The present invention relates to a semiconductor integrated circuit device, and more particularly to a semiconductor integrated circuit device having a device-protecting insulating film of 1.0 .mu.m or more in thickness on a device.
The progress in insulated gate field effect transistor integrated circuits (hereinafter called MOS IC) towards the realization of a high degree of circuit integration and high operation speed has been remarkable, and these operation speeds are gradually approaching the range of bipolar IC's.
Generally in a MOS IC, operational speed is largely governed by channel lengths L and dissipated currents of individual MOS transistors forming the integrated circuit, and as the lengths L are shorter and the operation currents are larger, it becomes operable at a higher speed. This implies that upon design and manufacture of a MOS IC operable at a high speed, a finer pattern should be formed, and ground or power supply wirings having larger current capacities, that is, ground or power supply wirings having broad widths, are necessitated.
In the case where an IC is constructed of MOS transistors having short channel lengths (4 .mu.m or less) for the purposes of realizing high speed and large-scale integration, it was discovered that in addition to the fact that a slight error in patterning would result in variations of characteristics, the reliability of the device, as compared to that of a transistor having a longer channel length L (5 .mu.m or more), is extremely sensitive to minute amounts of contamination ions.
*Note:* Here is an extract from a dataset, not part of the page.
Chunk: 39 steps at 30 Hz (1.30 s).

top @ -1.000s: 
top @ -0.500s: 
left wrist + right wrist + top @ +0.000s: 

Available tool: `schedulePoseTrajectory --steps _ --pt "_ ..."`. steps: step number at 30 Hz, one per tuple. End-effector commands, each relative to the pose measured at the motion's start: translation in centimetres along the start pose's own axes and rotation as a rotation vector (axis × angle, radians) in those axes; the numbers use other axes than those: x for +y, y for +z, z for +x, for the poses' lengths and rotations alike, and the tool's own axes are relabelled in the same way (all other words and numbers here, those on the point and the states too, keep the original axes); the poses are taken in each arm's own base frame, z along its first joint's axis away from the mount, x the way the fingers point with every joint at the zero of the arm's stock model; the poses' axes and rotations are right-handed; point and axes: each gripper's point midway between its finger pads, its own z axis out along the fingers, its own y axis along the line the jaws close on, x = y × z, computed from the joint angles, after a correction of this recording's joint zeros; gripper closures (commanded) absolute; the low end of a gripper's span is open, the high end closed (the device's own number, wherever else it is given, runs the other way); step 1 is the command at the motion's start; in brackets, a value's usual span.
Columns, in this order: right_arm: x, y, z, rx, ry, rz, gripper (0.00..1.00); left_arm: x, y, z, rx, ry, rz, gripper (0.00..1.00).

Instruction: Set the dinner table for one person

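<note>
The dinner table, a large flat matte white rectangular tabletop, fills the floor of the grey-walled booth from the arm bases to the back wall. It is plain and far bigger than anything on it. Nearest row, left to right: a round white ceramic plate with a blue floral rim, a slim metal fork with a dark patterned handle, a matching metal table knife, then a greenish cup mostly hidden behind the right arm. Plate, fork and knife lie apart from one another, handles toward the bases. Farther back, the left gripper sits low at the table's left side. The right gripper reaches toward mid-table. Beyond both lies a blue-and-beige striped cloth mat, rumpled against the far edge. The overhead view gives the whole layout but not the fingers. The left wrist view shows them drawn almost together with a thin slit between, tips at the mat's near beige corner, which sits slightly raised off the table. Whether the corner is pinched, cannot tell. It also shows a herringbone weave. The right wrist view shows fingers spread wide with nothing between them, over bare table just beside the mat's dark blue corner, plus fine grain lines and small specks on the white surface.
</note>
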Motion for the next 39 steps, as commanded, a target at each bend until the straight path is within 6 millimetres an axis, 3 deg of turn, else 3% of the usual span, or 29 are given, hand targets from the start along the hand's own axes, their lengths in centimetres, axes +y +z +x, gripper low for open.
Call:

Variations in characteristics caused by external contamination also arise in the process of assembling a MOS IC. The mechanism by which these variations in characteristics occur can be explained in the following manner.
Among the materials generally used for assembly are low-melting-point glass and plastics. Since these materials consist of various compounds, they are of high impurity as compared to the materials used in a diffusion manufacturing process of a MOS IC chip, and thus contain contamination substances which cause variations in characteristics. On the other hand, it is a common practice to provide an insulating film over the surface of an integrated circuit device for the purpose of protecting the device from contamination as well as from undesirable mechanical forces. However, in the event that this insulating film consists of a silicon dioxide (SiO.sub.2) film of about 0.5.about.1 .mu.m in thickness, if a contamination substance should be deposited onto the surface of such an insulating film, during the heat treatment in the assembly process, heavy ions emanating from the contamination substance diffuse through the insulating film and reach the gate region of the MOS transistor, resulting in variations in the threshold voltage, and attendant unacceptable characteristics in the MOS IC. In a MOS IC which has become unacceptable due to the above-mentioned cause, since the contamination ions move at a high temperature, the environmental condition of use will determine the extent of threshold voltage variations, thereby lowering the overall reliability of the device.
With regard to a method for obviating the problem in reliability caused by the above-described mechanism, it has been discovered that if phospho-silicate glass of several mol% in concentration is used as an insulator for protecting the device, and the thickness of the insulating film is selected to be 1 .mu.m or more, the resulting insulating film will protect the device from the contamination ions. This is caused by the fact that since the phosphorus contained in phospho-silicate glass serves as a getter for the contamination ions applied externally, the contamination ions are not mobile under the subsequent influence of heat or an electric field. In other words, if a phospho-silicate glass film of 1 .mu.m or more in thickness is used as a protective film, the resulting MOS IC will have a high reliability against external contamination. However, phospho-silicate glass has an extremely large grain size when it is grown on wiring metals such as on aluminum (Al) or aluminum-silicon alloy, and if the surface of the metal is large, the stress between grains will also become unacceptably high. If the film thickness becomes 1.about.1.5 .mu.m or more, cracks or faults are generated in the phospho-silicate glass or silicon dioxide film. These faults do not occur when the width of a metallic wiring is narrow, but they are generated on a broad wiring such as a ground or power supply wiring. Moreover, in the contemplated MOS IC operable at a high speed, since the current capacity is to be great due to the large operating current requirements as described previously, a power supply or ground wiring having such a broad width is necessitated, thereby enhancing the possibility of incurring such faults.
The ground or power supply wiring layer extends from the bonding pad to about 50.about.250 .mu.m distance in the broad width state, and separates to narrower width wiring layers for connecting to the circuit elements such as MOS transistors. The above-described faulting problem occurs in the area between the bonding pad and a point remoted from the bonding pad of about 50.about.250 .mu.m.